Telemedicine makes UK a global teaching hospital
Weekly rounds at the University of Kentucky’s (UK) Chandler Hospital have been a bit different lately.
In addition to those physically in attendance, doctors from King Abudullah Hospital in Irbid, Jordan; Addis Ababa University in Ethiopia; Sirio Libanes Hospital in Sao Paulo, Brazil, and Morehead Clinic in Kentucky have been in attendance via video teleconferencing (VTC).
A recent lecture by Dr. Joseph Berger on Behçet’s disease, a rare neurological disorder most commonly found in the Middle East and Asia, is one example of how UK is fulfilling its mission of bringing education and learning to the world.
With a population of 80 million and only around six neurologists, countries like Ethiopia can benefit greatly from the expertise and teaching of doctor’s like Dr.
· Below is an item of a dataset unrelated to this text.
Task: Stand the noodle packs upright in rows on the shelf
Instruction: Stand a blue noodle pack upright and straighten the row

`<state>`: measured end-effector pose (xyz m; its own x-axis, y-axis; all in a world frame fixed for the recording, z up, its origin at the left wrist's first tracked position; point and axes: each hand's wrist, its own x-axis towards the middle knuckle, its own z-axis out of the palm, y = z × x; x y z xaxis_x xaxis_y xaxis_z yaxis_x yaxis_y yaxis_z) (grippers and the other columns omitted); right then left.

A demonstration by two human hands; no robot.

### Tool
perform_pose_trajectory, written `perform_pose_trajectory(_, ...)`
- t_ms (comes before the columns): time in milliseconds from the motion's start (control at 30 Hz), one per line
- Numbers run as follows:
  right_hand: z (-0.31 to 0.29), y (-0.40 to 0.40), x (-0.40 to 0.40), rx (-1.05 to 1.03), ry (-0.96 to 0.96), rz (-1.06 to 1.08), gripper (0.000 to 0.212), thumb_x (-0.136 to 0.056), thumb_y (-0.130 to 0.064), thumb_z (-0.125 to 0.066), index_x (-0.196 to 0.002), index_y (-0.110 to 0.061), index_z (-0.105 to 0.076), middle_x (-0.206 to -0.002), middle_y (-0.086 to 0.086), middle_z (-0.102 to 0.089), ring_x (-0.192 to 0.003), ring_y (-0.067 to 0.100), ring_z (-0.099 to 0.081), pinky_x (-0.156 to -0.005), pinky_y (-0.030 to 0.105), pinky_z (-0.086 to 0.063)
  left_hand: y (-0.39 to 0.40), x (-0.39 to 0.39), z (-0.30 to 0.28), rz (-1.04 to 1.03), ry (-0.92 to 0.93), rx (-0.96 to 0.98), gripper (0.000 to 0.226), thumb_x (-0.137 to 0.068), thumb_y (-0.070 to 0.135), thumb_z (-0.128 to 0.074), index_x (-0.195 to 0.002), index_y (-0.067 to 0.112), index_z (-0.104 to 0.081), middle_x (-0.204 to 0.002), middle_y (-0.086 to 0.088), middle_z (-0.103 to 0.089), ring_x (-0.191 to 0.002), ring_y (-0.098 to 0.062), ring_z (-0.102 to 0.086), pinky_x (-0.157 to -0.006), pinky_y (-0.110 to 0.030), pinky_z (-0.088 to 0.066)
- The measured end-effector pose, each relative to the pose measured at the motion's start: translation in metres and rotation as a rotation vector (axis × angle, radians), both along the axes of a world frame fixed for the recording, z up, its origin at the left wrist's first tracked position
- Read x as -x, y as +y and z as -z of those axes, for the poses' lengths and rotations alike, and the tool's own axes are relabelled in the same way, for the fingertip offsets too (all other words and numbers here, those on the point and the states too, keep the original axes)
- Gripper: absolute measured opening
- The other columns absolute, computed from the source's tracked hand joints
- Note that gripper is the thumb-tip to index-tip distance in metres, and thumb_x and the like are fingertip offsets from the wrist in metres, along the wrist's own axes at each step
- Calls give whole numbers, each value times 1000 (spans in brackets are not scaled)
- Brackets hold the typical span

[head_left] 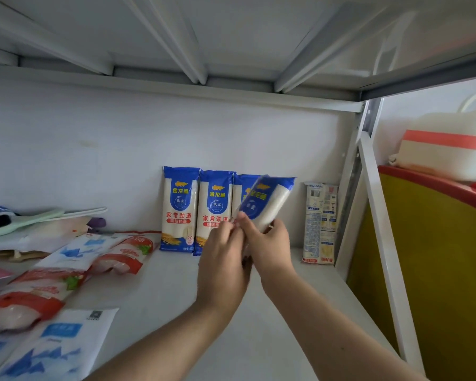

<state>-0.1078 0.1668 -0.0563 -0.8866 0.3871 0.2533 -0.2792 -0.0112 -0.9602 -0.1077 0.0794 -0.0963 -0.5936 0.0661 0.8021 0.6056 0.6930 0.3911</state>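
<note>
So the white shelf [176,284] has three blue noodle packs [179,209] standing upright in a row against the back wall, plus one reversed pack [320,222] standing apart near the right post. Red and blue bags [39,295] lie flat on the left side. Both hands are on a tilted noodle pack [267,202] just in front of the row: right hand [270,243] grips its lower end, left hand [223,259] pinches its edge.

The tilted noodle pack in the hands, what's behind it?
Behind the tilted noodle pack stands a third upright pack against the wall; only its upper left corner shows. The rest is covered.
</note>
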Motion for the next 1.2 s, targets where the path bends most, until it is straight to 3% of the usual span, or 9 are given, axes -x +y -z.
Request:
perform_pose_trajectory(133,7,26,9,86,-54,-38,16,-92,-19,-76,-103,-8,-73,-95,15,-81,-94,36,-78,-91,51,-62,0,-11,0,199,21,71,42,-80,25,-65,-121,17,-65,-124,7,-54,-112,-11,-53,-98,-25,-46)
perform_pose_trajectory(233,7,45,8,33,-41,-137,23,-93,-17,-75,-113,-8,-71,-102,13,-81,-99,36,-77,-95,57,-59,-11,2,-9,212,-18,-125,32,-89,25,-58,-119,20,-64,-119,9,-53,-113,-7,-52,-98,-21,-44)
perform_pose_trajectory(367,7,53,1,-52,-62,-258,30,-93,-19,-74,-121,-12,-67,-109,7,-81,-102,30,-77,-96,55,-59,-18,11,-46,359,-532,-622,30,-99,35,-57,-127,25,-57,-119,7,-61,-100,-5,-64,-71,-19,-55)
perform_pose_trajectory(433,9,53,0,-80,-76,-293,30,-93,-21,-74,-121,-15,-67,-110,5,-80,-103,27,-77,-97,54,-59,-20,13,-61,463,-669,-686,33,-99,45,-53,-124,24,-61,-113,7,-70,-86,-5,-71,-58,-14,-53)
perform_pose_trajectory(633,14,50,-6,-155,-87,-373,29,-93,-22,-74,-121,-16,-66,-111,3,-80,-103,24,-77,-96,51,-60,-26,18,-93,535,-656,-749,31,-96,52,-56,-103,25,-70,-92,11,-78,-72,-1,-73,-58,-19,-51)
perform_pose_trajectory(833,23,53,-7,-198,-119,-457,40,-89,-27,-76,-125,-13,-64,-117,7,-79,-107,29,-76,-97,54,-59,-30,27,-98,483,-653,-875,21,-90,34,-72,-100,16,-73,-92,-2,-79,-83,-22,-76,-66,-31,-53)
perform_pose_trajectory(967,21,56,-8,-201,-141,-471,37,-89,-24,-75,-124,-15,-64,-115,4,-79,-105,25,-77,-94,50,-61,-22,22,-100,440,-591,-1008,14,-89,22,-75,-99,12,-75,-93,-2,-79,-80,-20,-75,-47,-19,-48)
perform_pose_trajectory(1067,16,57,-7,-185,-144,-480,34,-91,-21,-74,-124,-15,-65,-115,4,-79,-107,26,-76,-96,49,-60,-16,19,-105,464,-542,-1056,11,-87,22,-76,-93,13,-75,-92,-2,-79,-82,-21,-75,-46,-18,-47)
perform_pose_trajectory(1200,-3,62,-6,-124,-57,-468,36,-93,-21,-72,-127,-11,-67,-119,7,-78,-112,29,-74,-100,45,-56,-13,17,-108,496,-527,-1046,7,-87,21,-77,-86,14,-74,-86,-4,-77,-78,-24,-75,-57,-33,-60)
Berger. The education provided is functioning to train new specialists, as with the neurology program at Addis Ababa which just graduated its first doctors.
In addition to helping train new doctors, the use of VTC technology is also helping to keep doctors in other countries informed and up-to-date with the latest treatments and research. This is extremely important for training doctors in countries without the benefit of journals, workshops and seminars.
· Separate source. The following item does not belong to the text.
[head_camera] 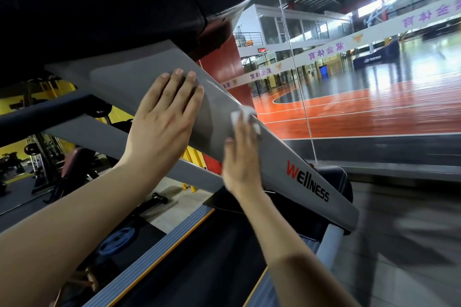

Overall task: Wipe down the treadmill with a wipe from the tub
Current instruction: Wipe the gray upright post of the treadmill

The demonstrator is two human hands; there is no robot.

Although UK using telemedicine to increase the global presence of their neurology department is a relatively new program, the university has been using telemedicine extensively. Telemedicine has been used at Chandler Hospital to conduct 40,000 patient exams a year.
The use of VTC at the UK’s Chandler Hospital is a great example of video breaking down walls to allow the world’s collective medical knowledge to be shared across borders. Now that is a new way of teaching and caring.